* Aim of the task *
Nothing should be omitted: restate the full listing word for word.

····················

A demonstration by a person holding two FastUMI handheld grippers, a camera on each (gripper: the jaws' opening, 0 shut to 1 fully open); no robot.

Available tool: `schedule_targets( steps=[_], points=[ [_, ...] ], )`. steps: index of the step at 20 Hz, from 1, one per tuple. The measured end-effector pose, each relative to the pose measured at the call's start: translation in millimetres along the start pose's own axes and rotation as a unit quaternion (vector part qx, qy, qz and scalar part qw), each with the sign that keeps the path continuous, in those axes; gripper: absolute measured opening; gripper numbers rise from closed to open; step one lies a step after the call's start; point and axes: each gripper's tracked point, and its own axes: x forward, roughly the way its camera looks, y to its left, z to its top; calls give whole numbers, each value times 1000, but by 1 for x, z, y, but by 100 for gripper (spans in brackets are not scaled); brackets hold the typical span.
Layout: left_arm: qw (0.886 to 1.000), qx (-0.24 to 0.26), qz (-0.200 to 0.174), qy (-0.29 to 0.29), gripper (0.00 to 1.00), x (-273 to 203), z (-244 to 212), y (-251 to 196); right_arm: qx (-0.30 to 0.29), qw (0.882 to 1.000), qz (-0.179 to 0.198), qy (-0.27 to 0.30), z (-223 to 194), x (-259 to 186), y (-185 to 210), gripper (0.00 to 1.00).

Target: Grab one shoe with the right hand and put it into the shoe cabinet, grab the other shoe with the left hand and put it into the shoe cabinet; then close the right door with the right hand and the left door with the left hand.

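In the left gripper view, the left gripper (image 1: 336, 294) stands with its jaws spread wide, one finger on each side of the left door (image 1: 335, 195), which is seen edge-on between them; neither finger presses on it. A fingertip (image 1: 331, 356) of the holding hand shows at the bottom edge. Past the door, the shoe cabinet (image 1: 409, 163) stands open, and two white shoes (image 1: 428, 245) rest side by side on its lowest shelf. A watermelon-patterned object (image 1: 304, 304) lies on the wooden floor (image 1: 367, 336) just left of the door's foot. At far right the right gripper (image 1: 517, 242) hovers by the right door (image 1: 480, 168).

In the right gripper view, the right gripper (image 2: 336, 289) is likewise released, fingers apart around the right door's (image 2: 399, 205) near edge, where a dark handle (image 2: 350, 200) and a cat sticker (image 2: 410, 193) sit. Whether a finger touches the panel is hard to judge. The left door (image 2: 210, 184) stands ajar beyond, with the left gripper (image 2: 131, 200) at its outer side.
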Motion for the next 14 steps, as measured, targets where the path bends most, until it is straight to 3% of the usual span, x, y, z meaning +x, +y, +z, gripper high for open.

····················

* Written response *
A demonstration by a person holding two FastUMI handheld grippers, a camera on each (gripper: the jaws' opening, 0 shut to 1 fully open); no robot.

Available tool: `schedule_targets( steps=[_], points=[ [_, ...] ], )`. steps: index of the step at 20 Hz, from 1, one per tuple. The measured end-effector pose, each relative to the pose measured at the call's start: translation in millimetres along the start pose's own axes and rotation as a unit quaternion (vector part qx, qy, qz and scalar part qw), each with the sign that keeps the path continuous, in those axes; gripper: absolute measured opening; gripper numbers rise from closed to open; step one lies a step after the call's start; point and axes: each gripper's tracked point, and its own axes: x forward, roughly the way its camera looks, y to its left, z to its top; calls give whole numbers, each value times 1000, but by 1 for x, z, y, but by 100 for gripper (spans in brackets are not scaled); brackets hold the typical span.
Layout: left_arm: qw (0.886 to 1.000), qx (-0.24 to 0.26), qz (-0.200 to 0.174), qy (-0.29 to 0.29), gripper (0.00 to 1.00), x (-273 to 203), z (-244 to 212), y (-251 to 196); right_arm: qx (-0.30 to 0.29), qw (0.882 to 1.000), qz (-0.179 to 0.198), qy (-0.27 to 0.30), z (-223 to 194), x (-259 to 186), y (-185 to 210), gripper (0.00 to 1.00).

Target: Grab one shoe with the right hand and put it into the shoe cabinet, grab the other shoe with the left hand and put it into the shoe cabinet; then close the right door with the right hand and the left door with the left hand.

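In the left gripper view, the left gripper (image 1: 336, 294) stands with its jaws spread wide, one finger on each side of the left door (image 1: 335, 195), which is seen edge-on between them; neither finger presses on it. A fingertip (image 1: 331, 356) of the holding hand shows at the bottom edge. Past the door, the shoe cabinet (image 1: 409, 163) stands open, and two white shoes (image 1: 428, 245) rest side by side on its lowest shelf. A watermelon-patterned object (image 1: 304, 304) lies on the wooden floor (image 1: 367, 336) just left of the door's foot. At far right the right gripper (image 1: 517, 242) hovers by the right door (image 1: 480, 168).

In the right gripper view, the right gripper (image 2: 336, 289) is likewise released, fingers apart around the right door's (image 2: 399, 205) near edge, where a dark handle (image 2: 350, 200) and a cat sticker (image 2: 410, 193) sit. Whether a finger touches the panel is hard to judge. The left door (image 2: 210, 184) stands ajar beyond, with the left gripper (image 2: 131, 200) at its outer side.
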Motion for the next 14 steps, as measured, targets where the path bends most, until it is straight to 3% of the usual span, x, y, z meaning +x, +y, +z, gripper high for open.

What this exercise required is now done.